1.12.31 CBT should only be delivered by a healthcare professional with appropriate training and experience in CBT for ME/CFS, and under the clinical supervision of someone with expertise in CBT for ME/CFS.

1.12.32 Explain that CBT for people with ME/CFS:

  • aims to improve their quality of life, including functioning, and reduce the distress associated with having a chronic illness
  • does not assume people have 'abnormal' illness beliefs and behaviours as an underlying cause of their ME/CFS, but recognises that thoughts, feelings, behaviours and physiology interact with each other.

1.12.33 Explain what CBT involves so people know what to expect. Tell them that it:

  • takes a non-judgemental, supportive approach to the person's experience of their symptoms and the challenges these present
  • is a collaborative, structured, time-limited intervention that focuses on the difficulties people are having at that time
  • involves working closely with their therapist to establish strategies to work towards goals and priorities that they have chosen themselves
  • takes into account how symptoms are individual to each person, can fluctuate in severity and may change over time.

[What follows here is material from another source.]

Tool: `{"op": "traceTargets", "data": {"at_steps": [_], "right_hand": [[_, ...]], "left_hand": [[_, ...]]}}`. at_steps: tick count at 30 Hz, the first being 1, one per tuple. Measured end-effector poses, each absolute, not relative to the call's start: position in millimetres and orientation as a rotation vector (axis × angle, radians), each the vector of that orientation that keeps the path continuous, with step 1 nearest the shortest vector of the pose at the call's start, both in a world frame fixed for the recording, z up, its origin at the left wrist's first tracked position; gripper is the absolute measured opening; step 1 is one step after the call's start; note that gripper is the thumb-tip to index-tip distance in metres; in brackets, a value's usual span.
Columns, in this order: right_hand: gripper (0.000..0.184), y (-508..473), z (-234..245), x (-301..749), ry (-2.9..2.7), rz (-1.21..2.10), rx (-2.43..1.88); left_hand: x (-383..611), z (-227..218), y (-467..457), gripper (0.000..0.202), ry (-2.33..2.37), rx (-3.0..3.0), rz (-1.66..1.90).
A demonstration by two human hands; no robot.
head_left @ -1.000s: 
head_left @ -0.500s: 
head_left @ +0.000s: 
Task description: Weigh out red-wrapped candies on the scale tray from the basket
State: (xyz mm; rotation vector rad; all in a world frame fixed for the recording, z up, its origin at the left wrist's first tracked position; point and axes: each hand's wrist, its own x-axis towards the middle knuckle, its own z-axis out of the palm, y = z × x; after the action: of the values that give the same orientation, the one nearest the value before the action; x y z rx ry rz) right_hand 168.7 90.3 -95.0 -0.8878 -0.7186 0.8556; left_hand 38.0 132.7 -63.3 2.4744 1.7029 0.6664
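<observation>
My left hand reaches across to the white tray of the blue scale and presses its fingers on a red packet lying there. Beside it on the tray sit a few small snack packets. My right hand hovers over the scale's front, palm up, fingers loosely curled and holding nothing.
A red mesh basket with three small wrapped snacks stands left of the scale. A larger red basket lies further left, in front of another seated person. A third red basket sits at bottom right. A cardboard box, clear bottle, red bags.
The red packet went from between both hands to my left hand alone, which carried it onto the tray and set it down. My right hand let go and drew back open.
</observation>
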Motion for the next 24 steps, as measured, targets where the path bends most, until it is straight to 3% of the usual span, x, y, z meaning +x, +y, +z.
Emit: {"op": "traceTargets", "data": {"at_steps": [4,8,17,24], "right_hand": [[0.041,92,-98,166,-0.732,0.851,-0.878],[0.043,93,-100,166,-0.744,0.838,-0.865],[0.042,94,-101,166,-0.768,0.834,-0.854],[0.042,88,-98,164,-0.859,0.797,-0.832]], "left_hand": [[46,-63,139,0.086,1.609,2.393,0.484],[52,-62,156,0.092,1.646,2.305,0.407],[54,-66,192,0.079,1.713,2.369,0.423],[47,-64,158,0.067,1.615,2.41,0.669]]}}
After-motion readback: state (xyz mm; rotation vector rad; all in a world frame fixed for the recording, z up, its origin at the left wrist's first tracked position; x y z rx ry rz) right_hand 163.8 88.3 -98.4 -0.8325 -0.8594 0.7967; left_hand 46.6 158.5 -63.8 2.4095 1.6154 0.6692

1.12.34 CBT for people with ME/CFS should include the following components:

  • developing a shared understanding with the person about the main difficulties and challenges they face
  • exploring the personal meaning of their symptoms and illness, and how this might relate to how they manage their symptoms
  • developing a self-management plan
  • working together to adapt and refine self-management strategies to improve the person's functioning and quality of life, for example their sleep, activity and rest
  • reviewing their plan regularly to see if their self-management strategies need to be adapted, for example if their symptoms or functioning change
  • developing a therapy blueprint collaboratively with their therapist at the end of therapy.